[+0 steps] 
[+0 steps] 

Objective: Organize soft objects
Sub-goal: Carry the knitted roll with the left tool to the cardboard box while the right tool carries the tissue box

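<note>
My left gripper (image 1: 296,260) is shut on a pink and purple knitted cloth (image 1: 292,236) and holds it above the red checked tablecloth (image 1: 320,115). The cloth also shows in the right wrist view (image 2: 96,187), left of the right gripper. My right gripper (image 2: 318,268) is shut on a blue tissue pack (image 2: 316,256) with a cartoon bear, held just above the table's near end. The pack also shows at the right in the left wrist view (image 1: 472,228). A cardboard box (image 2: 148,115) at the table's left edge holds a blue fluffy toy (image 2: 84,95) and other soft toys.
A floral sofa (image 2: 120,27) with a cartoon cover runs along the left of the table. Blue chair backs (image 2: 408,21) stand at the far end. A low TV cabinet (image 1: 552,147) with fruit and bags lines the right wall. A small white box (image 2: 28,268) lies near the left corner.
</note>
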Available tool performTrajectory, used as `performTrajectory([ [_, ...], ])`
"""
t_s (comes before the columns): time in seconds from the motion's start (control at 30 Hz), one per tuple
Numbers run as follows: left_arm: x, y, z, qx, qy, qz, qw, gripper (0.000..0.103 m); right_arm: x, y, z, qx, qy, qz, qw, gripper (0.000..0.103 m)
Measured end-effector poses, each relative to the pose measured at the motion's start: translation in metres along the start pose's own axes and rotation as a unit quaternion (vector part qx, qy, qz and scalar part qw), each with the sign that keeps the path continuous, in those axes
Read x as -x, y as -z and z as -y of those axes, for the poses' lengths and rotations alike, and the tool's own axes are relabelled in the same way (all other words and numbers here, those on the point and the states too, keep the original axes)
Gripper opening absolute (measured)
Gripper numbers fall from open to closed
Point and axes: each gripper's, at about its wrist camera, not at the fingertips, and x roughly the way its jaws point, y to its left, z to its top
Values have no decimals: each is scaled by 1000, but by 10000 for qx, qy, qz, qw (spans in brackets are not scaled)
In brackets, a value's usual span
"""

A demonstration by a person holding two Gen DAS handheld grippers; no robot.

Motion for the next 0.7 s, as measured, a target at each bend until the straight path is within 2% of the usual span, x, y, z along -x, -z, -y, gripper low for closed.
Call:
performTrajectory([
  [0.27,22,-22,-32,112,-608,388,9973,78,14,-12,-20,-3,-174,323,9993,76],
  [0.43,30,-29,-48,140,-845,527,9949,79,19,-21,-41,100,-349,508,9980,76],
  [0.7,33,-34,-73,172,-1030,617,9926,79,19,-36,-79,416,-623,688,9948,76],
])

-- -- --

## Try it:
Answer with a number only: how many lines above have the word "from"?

## Reply:
2